[Start of Attachment]

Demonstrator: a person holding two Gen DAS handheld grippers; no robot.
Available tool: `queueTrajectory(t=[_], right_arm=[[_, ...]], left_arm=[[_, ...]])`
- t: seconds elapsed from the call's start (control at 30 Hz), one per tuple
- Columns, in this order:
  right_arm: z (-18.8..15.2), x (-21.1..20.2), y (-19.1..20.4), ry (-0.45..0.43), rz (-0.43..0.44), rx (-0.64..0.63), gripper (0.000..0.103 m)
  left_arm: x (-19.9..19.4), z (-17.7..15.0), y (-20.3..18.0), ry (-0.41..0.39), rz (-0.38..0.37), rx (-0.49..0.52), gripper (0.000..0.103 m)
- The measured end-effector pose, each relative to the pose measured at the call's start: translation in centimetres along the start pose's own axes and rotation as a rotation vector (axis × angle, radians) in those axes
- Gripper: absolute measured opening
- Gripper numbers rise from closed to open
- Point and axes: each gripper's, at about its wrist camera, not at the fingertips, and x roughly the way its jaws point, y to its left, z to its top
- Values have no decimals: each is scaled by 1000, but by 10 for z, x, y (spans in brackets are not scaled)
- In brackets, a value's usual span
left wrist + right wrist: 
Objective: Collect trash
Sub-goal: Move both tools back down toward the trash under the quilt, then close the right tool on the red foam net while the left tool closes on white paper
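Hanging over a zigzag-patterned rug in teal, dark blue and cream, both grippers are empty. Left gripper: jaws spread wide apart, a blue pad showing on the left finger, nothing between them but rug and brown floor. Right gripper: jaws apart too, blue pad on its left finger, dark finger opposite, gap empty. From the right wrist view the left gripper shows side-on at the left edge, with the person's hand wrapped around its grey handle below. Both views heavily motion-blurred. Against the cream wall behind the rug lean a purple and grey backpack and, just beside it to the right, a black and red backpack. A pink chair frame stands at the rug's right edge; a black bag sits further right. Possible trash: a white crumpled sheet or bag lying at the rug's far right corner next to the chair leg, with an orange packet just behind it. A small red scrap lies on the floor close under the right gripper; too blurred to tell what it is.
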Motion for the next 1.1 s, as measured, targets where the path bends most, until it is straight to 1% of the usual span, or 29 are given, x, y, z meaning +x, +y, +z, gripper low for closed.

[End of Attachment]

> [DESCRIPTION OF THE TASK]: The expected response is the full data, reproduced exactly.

> [YOUR RESPONSE]:
Demonstrator: a person holding two Gen DAS handheld grippers; no robot.
Available tool: `queueTrajectory(t=[_], right_arm=[[_, ...]], left_arm=[[_, ...]])`
- t: seconds elapsed from the call's start (control at 30 Hz), one per tuple
- Columns, in this order:
  right_arm: z (-18.8..15.2), x (-21.1..20.2), y (-19.1..20.4), ry (-0.45..0.43), rz (-0.43..0.44), rx (-0.64..0.63), gripper (0.000..0.103 m)
  left_arm: x (-19.9..19.4), z (-17.7..15.0), y (-20.3..18.0), ry (-0.41..0.39), rz (-0.38..0.37), rx (-0.49..0.52), gripper (0.000..0.103 m)
- The measured end-effector pose, each relative to the pose measured at the call's start: translation in centimetres along the start pose's own axes and rotation as a rotation vector (axis × angle, radians) in those axes
- Gripper: absolute measured opening
- Gripper numbers rise from closed to open
- Point and axes: each gripper's, at about its wrist camera, not at the fingertips, and x roughly the way its jaws point, y to its left, z to its top
- Values have no decimals: each is scaled by 1000, but by 10 for z, x, y (spans in brackets are not scaled)
- In brackets, a value's usual span
left wrist + right wrist: 
Objective: Collect trash
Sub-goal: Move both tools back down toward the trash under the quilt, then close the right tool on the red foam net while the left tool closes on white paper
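Hanging over a zigzag-patterned rug in teal, dark blue and cream, both grippers are empty. Left gripper: jaws spread wide apart, a blue pad showing on the left finger, nothing between them but rug and brown floor. Right gripper: jaws apart too, blue pad on its left finger, dark finger opposite, gap empty. From the right wrist view the left gripper shows side-on at the left edge, with the person's hand wrapped around its grey handle below. Both views heavily motion-blurred. Against the cream wall behind the rug lean a purple and grey backpack and, just beside it to the right, a black and red backpack. A pink chair frame stands at the rug's right edge; a black bag sits further right. Possible trash: a white crumpled sheet or bag lying at the rug's far right corner next to the chair leg, with an orange packet just behind it. A small red scrap lies on the floor close under the right gripper; too blurred to tell what it is.
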Motion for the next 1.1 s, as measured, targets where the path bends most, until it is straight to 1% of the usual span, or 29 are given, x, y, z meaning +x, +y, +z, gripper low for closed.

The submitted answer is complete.